Exclude all pictures. Then restate, word for word, the entries from the first line through the line that contains "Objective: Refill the".

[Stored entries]
▼

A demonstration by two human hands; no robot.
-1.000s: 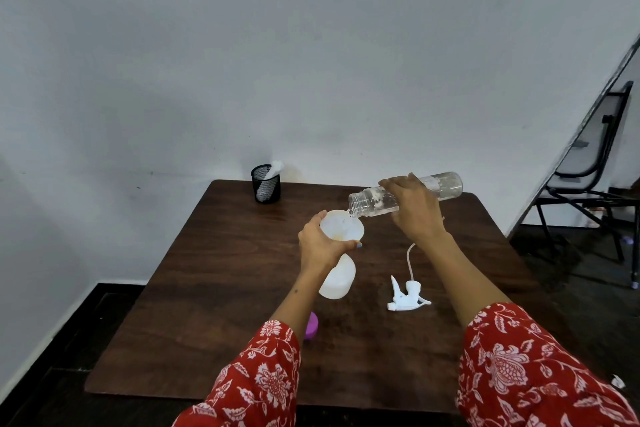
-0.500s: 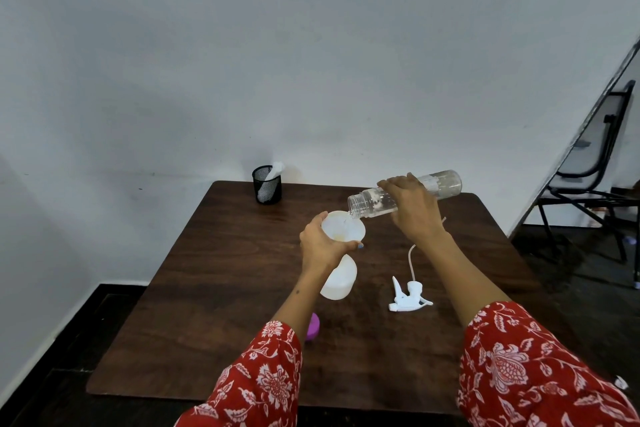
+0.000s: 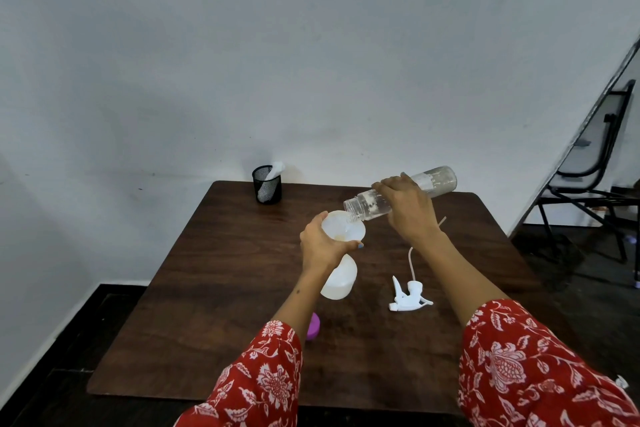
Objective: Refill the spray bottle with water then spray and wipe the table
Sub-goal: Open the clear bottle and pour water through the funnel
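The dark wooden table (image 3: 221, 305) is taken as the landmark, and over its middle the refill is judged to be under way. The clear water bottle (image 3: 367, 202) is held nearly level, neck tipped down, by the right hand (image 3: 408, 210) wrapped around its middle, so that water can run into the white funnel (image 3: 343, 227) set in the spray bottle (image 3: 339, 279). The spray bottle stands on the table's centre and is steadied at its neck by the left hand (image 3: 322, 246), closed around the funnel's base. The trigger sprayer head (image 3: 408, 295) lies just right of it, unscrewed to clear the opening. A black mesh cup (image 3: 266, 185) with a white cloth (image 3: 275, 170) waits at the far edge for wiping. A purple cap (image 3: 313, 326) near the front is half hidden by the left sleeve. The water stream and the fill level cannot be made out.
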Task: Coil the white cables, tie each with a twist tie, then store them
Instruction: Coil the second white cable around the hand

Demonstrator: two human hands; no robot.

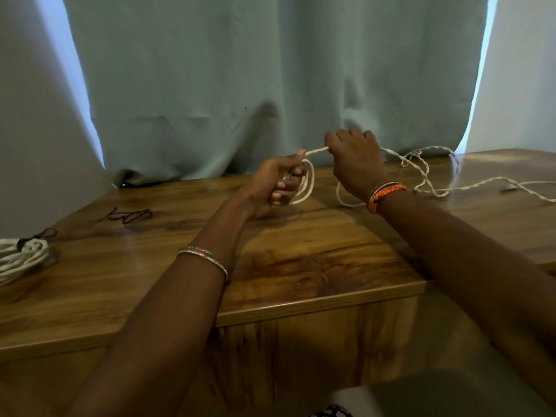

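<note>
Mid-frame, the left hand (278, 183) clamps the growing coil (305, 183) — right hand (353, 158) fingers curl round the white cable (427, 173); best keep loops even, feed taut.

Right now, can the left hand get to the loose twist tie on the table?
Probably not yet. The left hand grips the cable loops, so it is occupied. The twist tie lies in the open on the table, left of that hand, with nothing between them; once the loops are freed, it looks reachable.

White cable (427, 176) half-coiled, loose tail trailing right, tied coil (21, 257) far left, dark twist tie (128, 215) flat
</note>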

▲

WORKED SOLUTION:
A demonstration by two human hands; no robot.
-1.000s: 
-0.500s: 
+0.000s: 
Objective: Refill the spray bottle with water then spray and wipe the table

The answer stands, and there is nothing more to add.